13/01/2022
“A filha perdida”
Alerta: contém spoilers e este é um filme que vale a pena ver.
Leda é uma professora universitária inglesa que vai passar suas férias sozinha na Grécia. Surpreendida pela chegada de uma família grande e um tanto intimidadora à praia em que ela está, logo sua paz é radicalmente interrompida pelo seu envolvimento paulatino nos dramas do grupo. Leda é capturada pela sedutora Nina, ao se identif**ar com a relação ambivalente que a moça desenvolve com a filha pequena. O drama principal se desenrola quando Leda, a despeito da falta de sentido desse ato, secretamente rouba para si a boneca da menina.

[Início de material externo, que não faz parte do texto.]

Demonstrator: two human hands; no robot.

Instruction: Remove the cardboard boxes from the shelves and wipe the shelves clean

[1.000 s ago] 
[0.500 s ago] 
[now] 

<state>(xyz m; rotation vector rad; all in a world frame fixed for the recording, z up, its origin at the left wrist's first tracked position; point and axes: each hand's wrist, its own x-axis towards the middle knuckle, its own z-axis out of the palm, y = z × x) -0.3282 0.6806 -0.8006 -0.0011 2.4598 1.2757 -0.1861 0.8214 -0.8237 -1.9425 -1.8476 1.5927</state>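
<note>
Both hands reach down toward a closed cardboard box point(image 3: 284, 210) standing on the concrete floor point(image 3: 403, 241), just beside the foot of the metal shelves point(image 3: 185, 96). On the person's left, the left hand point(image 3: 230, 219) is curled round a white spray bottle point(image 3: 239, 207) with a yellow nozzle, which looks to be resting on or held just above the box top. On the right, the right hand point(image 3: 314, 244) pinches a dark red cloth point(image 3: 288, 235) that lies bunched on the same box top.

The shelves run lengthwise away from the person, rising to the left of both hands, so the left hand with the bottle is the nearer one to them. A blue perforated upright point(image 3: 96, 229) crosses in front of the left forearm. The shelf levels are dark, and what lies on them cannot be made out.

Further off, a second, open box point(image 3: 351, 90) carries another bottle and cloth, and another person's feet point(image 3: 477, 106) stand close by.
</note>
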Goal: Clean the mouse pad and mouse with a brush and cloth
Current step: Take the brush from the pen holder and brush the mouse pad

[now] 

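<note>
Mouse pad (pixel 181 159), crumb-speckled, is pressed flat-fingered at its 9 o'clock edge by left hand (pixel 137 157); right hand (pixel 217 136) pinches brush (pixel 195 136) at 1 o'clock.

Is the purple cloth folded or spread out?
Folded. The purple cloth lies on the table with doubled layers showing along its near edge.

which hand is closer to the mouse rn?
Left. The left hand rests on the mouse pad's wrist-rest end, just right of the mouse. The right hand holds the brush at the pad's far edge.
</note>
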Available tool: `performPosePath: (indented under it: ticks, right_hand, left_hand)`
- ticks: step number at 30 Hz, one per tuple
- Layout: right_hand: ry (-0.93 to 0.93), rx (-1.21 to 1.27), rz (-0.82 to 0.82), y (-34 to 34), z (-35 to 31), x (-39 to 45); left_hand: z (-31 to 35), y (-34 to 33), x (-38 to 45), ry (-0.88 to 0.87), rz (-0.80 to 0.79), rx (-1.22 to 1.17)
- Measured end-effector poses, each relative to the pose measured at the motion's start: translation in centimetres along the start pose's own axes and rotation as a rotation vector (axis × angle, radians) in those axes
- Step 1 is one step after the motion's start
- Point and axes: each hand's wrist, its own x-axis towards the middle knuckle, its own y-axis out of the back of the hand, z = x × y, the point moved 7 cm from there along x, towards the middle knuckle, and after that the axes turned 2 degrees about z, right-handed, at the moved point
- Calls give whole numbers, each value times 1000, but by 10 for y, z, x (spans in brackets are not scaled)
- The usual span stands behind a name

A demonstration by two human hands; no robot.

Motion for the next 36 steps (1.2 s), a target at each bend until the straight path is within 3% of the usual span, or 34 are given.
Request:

Os flashes que Leda tem desde o início desse encontro deixam claro ao espectador: há uma série de grandes culpas que a professora carrega em relação à própria maternidade de suas duas filhas. A protagonista do longa inspirado no livro de Elena Ferrante, no entanto, convoca em nós uma empatia inescapável. Sua história difícil com a maternidade é posta de antemão, ao mesmo tempo que o seu irrefutável amor pelas filhas. E isso é deduzível na medida em que conseguimos acessar seu próprio ponto de vista, a existência de uma mulher sedenta de ser mulher para além de apenas mãe, o descompasso entre os deveres parentais mal distribuídos entre homens e mulheres.

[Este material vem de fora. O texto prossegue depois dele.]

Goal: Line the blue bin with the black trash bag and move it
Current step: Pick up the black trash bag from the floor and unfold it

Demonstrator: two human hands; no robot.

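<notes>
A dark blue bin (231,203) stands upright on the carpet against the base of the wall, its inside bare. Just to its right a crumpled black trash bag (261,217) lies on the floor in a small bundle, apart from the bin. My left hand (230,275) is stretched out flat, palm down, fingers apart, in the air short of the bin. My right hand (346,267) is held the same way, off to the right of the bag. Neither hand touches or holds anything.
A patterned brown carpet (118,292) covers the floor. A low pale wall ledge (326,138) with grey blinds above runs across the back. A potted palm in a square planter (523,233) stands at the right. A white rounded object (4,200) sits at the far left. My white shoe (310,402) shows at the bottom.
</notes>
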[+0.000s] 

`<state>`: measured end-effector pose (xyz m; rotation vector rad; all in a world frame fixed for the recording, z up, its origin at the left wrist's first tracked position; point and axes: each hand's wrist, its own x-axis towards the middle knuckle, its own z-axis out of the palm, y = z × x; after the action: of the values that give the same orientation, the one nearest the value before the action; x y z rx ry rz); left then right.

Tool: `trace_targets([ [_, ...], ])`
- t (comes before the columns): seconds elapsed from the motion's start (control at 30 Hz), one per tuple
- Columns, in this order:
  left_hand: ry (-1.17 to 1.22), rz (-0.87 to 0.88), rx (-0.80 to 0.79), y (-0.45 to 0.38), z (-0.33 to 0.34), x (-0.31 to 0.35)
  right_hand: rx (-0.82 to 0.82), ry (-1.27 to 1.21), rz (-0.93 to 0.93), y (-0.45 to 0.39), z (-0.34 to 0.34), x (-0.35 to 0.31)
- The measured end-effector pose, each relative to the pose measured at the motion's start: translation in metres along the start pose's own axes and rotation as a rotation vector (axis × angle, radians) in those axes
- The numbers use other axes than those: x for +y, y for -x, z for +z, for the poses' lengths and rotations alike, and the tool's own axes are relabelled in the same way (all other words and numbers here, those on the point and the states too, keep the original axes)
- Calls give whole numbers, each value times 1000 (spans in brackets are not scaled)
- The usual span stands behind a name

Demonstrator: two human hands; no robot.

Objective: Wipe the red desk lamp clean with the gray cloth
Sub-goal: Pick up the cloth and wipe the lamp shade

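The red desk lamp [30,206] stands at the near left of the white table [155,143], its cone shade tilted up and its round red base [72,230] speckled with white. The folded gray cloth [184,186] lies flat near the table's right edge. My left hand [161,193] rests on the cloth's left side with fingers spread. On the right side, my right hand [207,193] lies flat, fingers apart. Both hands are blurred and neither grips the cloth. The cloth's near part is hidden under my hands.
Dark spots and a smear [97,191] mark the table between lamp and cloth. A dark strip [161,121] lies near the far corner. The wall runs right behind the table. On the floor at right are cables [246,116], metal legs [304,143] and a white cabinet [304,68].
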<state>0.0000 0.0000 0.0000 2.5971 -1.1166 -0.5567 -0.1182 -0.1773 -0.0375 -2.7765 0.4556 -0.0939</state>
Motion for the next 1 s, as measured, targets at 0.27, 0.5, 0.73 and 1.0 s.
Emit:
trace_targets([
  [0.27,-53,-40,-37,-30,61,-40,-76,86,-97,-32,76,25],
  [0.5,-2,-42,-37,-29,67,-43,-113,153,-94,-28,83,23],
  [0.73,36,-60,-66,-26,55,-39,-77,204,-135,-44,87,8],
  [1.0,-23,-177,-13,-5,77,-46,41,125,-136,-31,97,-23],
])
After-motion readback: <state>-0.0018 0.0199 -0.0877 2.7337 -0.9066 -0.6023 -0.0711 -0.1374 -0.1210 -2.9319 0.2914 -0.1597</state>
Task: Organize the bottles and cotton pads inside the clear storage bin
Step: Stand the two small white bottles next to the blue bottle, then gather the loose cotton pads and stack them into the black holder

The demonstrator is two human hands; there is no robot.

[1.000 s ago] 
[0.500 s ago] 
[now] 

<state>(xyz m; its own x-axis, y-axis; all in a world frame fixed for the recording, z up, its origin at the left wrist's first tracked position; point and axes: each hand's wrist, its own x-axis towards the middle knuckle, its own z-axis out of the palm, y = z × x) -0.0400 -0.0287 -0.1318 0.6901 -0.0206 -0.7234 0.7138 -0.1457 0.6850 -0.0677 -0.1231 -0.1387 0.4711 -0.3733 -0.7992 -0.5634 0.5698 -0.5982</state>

Quando ela rouba a boneca, remeteu-me a uma vontade de reparar sua maternidade falha, quando ela cuida e aninha a boneca com tanto esmero: a boneca da criança que a lembrava tanto de sua pequena Bianca. Ao mesmo tempo, havia o desejo de vingança daquela família poderosa e avassaladora. Talvez, poderíamos supor também a inveja da bela, jovem, desejada e apoiada Nina. Mas, por outro lado, Leda sabia da consequência de roubá-la. A sensação de perigo circunda todas as interações de Leda com essa família, que a observam e intimidam a todo o tempo. Soma-se a isso os maus presságios e pequenas hostilidades que o ambiente parece lhe apresentar: me fizeram pensar mesmo que, se havia uma motivação para o roubo da boneca, este necessariamente também passava por uma necessidade de pagar pela culpa que ela carregava pelos momentos em que não pode ser mãe para não desaparecer como mulher, como sujeito.
Mães são pessoas. Mulheres. Que querem viver outras coisas além da maternidade, e as crianças pequenas tornam isso muito difícil se você é a única figura que realmente se ocupa do cuidado delas. O processo de separação entre uma mãe e seu bebê é sôfrego, cansativo. Eu suporia que todas (ou quase) se deparam com a vivência de esgotamento em algum ponto. Passa, mas pra isso é preciso ser cuidada, ser apoiada, ser autorizada - e se autorizar - a retomar pra si a própria vida.